> Goal of the exercise:
Please output the section of the listing below that opens with the line containing "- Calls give" and closes with the line containing "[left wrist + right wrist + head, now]", exactly and with nothing else.

[Start of section]

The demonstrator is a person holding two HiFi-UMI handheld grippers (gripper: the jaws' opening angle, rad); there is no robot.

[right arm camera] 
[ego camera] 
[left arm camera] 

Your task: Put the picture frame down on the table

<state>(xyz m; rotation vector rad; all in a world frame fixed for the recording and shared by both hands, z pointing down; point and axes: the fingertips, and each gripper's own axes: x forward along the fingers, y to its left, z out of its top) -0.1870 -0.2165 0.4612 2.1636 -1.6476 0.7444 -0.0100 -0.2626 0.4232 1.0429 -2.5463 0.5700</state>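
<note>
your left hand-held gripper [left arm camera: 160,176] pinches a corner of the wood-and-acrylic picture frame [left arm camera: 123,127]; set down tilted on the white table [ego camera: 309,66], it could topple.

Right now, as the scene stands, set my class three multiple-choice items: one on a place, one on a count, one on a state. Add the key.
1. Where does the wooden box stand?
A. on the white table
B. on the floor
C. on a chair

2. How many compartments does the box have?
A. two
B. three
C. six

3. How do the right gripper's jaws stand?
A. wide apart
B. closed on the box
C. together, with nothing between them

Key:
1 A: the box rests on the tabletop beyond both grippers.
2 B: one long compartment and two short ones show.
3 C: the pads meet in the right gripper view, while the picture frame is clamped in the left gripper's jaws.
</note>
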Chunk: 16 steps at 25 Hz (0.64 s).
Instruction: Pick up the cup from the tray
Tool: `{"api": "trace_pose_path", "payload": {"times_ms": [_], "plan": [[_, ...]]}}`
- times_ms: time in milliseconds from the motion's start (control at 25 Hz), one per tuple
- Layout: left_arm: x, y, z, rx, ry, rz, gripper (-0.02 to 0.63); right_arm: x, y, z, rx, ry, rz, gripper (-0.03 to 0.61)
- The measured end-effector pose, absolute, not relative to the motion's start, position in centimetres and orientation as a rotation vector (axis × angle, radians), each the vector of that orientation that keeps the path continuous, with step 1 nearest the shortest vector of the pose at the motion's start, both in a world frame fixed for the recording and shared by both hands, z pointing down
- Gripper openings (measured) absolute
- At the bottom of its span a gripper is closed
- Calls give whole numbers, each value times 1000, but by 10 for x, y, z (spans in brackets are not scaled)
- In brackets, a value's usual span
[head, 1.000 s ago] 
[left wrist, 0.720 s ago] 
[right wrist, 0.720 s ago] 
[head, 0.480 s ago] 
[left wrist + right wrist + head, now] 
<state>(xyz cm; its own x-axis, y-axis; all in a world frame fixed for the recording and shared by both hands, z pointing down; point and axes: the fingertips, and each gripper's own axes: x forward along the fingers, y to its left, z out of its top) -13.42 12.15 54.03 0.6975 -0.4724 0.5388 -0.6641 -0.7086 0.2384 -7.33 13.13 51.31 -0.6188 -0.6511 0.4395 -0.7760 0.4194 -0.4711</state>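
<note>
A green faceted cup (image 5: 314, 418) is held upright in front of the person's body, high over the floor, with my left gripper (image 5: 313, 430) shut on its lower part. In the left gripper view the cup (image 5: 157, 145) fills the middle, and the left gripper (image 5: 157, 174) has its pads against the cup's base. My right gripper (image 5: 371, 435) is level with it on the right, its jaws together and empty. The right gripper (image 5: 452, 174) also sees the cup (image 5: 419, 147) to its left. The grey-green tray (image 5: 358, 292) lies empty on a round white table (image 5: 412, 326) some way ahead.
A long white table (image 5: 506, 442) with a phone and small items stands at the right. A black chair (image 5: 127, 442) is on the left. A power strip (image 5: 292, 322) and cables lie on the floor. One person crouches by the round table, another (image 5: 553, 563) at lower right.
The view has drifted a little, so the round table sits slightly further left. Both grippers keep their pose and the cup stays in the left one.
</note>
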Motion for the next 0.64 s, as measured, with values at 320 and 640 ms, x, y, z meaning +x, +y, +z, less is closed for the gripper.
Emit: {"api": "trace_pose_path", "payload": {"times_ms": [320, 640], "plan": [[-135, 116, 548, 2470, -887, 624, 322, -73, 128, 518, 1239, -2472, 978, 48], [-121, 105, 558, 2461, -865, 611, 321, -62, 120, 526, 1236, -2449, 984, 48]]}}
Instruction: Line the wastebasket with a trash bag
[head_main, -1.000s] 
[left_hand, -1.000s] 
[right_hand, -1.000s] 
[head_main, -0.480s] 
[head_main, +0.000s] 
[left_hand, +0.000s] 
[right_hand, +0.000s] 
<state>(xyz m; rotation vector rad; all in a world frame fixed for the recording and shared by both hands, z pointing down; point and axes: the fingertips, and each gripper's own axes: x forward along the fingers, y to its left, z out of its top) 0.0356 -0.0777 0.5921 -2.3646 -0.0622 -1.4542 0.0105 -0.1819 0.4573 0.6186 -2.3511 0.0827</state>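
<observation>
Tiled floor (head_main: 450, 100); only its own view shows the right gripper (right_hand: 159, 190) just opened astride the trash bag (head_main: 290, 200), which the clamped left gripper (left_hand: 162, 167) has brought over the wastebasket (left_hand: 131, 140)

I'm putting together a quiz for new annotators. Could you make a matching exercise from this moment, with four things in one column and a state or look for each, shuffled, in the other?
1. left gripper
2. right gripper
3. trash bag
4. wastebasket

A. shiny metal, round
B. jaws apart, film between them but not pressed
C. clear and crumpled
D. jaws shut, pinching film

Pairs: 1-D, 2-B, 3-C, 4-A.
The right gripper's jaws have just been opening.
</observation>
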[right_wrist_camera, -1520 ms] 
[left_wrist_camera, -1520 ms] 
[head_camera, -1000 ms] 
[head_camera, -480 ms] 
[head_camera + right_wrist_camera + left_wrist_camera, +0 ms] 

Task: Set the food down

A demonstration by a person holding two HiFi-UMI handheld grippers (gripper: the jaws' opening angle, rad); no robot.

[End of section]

> Your response:
- Calls give whole numbers, each value times 1000, but by 10 for x, y, z (spans in brackets are not scaled)
- In brackets, a value's usual span
[head, 1.000 s ago] 
[left wrist, 0.720 s ago] 
[right wrist, 0.720 s ago] 
[head, 0.480 s ago] 
[left wrist + right wrist + head, now] 

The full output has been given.